The intuition should be that $R[X]/(f)$ is the “minimal extension” of $R$ where $f$ has a root.

Indeed, if you call $\xi$ the image of $X$ in the quotient ring and $f(X)=a_0+a_1X+\dots+a_nX^n$, then, in the quotient ring, $$ f(\xi)=a_0+a_1\xi+\dots+a_n\xi^n=(a_0+a_1X+\dots+a_nX^n)+(f)=0+(f) $$

Conversely, suppose that $S$ is a (commutative) ring, with a ring homomorphism $\varphi\colon R\to S$. Suppose there exists $\alpha\in S$ such that $$ \varphi(a_0)+\varphi(a_1)\alpha+\dots+\varphi(a_n)\alpha^n=0 $$ Then you can define uniquely a ring homomorphism $\varphi_\alpha\colon R[X]\to S$ by mapping $r\in R$ to $\varphi(r)$ and $X$ to $\alpha$. By assumption, the kernel of $\varphi_\alpha$ contains $(f)$, so $\varphi_\alpha$ induces a unique ring homomorphism $\psi\colon R[X]/(f)\to S$ such that $\psi(\xi)=\alpha$.

A common case is when $S$ is an overring of $R$ and $\varphi$ is just the inclusion map. In this case, the image of $\psi$ is $R[\alpha]$, the minimum subring of $S$ containing $R$ and $\alpha$.

In your case, if $R=\mathbb{R}$ and $f$ is irreducible, then $\mathbb{R}[X]/(f)$ is a field extension of $\mathbb{R}$, the minimal one where $f$ has a root, because it embeds in every field extension where $f$ has a root, via the homomorphism $\psi$ described above (which is injective because its domain is a field).

This “minimality” is, of course, up to isomorphisms.

Suppose $f(X)=X^2+1$. Then we're essentially adding an element $\xi$ such that $\xi^2=-1$. Hey! We know of a field extension of $\mathbb{R}$ where the polynomial has a root: it's precisely $\mathbb{C}$. So, how do we prove the isomorphism?

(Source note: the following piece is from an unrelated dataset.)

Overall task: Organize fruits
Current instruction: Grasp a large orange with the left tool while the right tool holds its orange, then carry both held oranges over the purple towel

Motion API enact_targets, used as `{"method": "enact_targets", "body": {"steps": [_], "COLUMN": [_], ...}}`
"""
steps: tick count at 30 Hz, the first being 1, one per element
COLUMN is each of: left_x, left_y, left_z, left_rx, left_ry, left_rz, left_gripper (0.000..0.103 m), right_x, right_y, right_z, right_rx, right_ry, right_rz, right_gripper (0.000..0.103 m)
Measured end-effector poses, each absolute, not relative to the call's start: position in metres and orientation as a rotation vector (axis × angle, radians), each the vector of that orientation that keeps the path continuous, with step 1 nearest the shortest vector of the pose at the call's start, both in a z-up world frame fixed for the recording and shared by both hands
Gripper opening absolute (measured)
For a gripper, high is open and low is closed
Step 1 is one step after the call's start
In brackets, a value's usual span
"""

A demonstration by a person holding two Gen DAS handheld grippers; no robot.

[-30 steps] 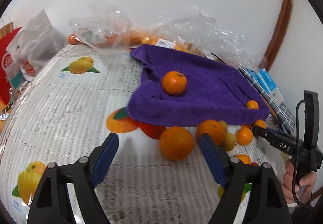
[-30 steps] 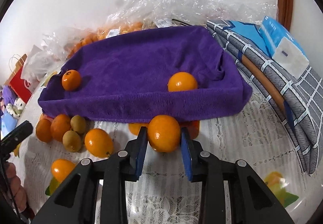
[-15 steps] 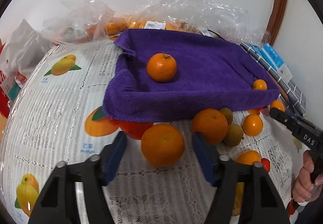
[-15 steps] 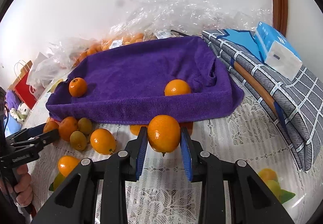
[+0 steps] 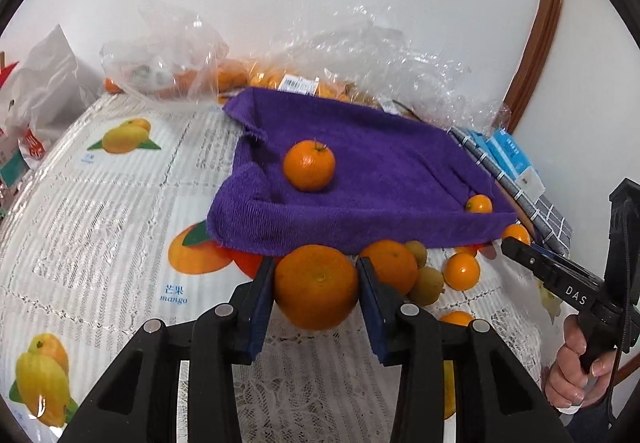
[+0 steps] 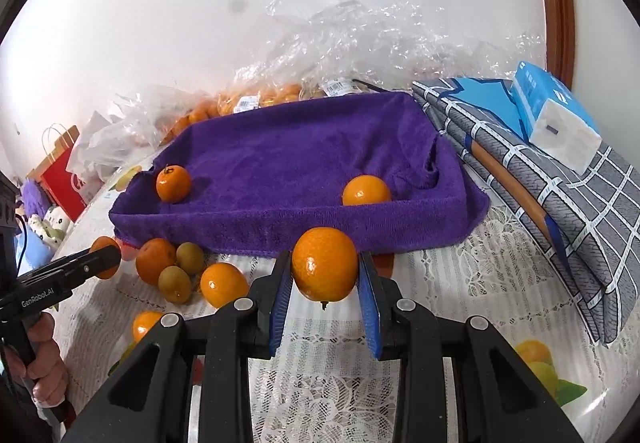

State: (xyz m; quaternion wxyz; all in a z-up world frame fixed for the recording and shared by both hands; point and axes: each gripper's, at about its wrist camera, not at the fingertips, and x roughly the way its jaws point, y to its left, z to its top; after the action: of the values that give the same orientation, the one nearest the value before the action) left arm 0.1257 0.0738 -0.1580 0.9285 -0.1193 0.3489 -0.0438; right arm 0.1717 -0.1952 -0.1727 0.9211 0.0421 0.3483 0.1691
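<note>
We see a plain white wall (image 5: 320, 3) at 12 o'clock, curved brown wooden trim (image 5: 536, 43) at 2 o'clock, white lace tablecloth (image 5: 100, 211) with fruit prints below.

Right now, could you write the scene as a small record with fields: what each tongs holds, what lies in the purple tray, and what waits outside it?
left tongs: shut on large orange, at the table
right tongs: shut on small orange, raised before the tray
purple towel-lined tray: two oranges inside, at opposite ends
loose fruit: oranges and greenish-brown fruits on the tablecloth, in front of the tray
</note>
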Motion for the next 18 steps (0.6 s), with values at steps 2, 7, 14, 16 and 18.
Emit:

Consider the ring homomorphism $\varphi_i$ (where $\varphi$ is the inclusion map). Then $\varphi_i$ is surjective, because every element of $\mathbb{C}$ can be written as $a+bi=\varphi_i(a+bX)$.

Thus $\psi$ is both injective (because its domain is a field) and surjective (because its image is $\mathbb{R}[i]=\mathbb{C}$).

What if $f(X)=X^2-X+1$ or, more generally, $f(X)=X^2+aX+b$ with $a^2-b<0$? Well, we need to find a root of it in $\mathbb{C}$. This is $\alpha=(-a+i\sqrt{b-a^2})/2$. The map $\varphi_\alpha$ is again surjective (prove it) and the isomorphism follows as before.

Alternatively, you need to find in $\mathbb{R}[X]/(f)$ an element whose square is $-1$. You know that $\xi^2+a\xi+b=0$ in the quotient ring. Therefore $$ 4\xi^2+4a\xi+a^2=a^2-b $$ that becomes $(2\xi+a)^2=-p^2$, where $p=\sqrt{b-a^2}$. Hence $$ \left(\frac{2\xi+a}{p}\right)^{\!2}=-1 $$ as required.

What if $f$ is reducible? Well, in this case the quotient ring is no longer a field, but it still is an overring of $\mathbb{R}$ where $f$ has a root. If you split $f=f_1^{m_1}f_2^{m_2}\dots f_k^{m_k}$ as a product of (distinct) irreducible polynomials, then $$ \mathbb{R}[X]/(f)\cong \mathbb{R}[X]/(f_1^{m_1})\times\mathbb{R}[X]/(f_2^{m_2})\times \dots \times \mathbb{R}[X]/(f_k^{m_k}) $$

Exercise: what's $\mathbb{R}[X]/(f^m)$, where $f$ is irreducible?